§ What this task involves
Copy exactly, please, the line that has "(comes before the" in it along with every line after it to the end of the listing.

§ Dataset content
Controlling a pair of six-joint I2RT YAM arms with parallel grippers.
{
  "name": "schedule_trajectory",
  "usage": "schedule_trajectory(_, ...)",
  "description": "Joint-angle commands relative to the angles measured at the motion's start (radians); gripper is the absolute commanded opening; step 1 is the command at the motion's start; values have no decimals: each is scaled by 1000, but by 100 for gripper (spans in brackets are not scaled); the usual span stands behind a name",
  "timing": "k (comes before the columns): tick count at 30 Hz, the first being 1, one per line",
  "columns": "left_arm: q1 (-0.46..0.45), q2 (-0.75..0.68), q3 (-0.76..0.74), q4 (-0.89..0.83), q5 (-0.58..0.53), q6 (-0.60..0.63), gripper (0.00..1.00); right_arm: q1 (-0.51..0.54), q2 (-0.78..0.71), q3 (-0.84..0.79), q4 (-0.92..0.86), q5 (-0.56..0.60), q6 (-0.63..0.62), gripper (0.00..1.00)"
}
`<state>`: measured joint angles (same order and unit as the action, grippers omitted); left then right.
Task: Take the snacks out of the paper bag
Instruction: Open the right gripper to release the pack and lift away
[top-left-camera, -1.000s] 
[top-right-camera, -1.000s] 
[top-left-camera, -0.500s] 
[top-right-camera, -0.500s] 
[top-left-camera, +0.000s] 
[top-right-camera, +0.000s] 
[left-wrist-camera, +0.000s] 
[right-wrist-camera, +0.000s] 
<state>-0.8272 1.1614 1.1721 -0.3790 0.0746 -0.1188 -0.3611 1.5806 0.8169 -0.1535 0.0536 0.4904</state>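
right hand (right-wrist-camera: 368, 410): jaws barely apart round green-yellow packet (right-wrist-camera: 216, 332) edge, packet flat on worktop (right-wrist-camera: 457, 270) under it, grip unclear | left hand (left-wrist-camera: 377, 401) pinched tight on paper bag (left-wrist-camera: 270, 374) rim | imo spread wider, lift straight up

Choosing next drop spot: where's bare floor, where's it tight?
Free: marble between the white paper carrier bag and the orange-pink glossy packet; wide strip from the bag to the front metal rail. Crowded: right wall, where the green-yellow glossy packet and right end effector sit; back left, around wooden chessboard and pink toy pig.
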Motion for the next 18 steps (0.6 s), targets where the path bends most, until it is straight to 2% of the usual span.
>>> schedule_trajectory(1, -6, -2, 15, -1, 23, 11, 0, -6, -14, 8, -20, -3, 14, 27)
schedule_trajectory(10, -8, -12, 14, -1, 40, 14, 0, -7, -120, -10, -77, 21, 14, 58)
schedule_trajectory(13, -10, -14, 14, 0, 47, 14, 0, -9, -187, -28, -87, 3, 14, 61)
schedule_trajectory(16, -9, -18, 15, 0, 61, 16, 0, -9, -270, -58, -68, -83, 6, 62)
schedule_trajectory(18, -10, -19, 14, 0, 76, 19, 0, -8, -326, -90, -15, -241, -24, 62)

§ Exercise response
  "timing": "k (comes before the columns): tick count at 30 Hz, the first being 1, one per line",
  "columns": "left_arm: q1 (-0.46..0.45), q2 (-0.75..0.68), q3 (-0.76..0.74), q4 (-0.89..0.83), q5 (-0.58..0.53), q6 (-0.60..0.63), gripper (0.00..1.00); right_arm: q1 (-0.51..0.54), q2 (-0.78..0.71), q3 (-0.84..0.79), q4 (-0.92..0.86), q5 (-0.56..0.60), q6 (-0.63..0.62), gripper (0.00..1.00)"
}
`<state>`: measured joint angles (same order and unit as the action, grippers omitted); left then right.
Task: Take the snacks out of the paper bag
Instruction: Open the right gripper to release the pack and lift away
[top-left-camera, -1.000s] 
[top-right-camera, -1.000s] 
[top-left-camera, -0.500s] 
[top-right-camera, -0.500s] 
[top-left-camera, +0.000s] 
[top-right-camera, +0.000s] 
[left-wrist-camera, +0.000s] 
[right-wrist-camera, +0.000s] 
<state>-0.8272 1.1614 1.1721 -0.3790 0.0746 -0.1188 -0.3611 1.5806 0.8169 -0.1535 0.0536 0.4904</state>
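right hand (right-wrist-camera: 368, 410): jaws barely apart round green-yellow packet (right-wrist-camera: 216, 332) edge, packet flat on worktop (right-wrist-camera: 457, 270) under it, grip unclear | left hand (left-wrist-camera: 377, 401) pinched tight on paper bag (left-wrist-camera: 270, 374) rim | imo spread wider, lift straight up

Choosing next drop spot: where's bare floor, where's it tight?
Free: marble between the white paper carrier bag and the orange-pink glossy packet; wide strip from the bag to the front metal rail. Crowded: right wall, where the green-yellow glossy packet and right end effector sit; back left, around wooden chessboard and pink toy pig.
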Motion for the next 18 steps (0.6 s), targets where the path bends most, until it is straight to 2% of the usual span.
>>> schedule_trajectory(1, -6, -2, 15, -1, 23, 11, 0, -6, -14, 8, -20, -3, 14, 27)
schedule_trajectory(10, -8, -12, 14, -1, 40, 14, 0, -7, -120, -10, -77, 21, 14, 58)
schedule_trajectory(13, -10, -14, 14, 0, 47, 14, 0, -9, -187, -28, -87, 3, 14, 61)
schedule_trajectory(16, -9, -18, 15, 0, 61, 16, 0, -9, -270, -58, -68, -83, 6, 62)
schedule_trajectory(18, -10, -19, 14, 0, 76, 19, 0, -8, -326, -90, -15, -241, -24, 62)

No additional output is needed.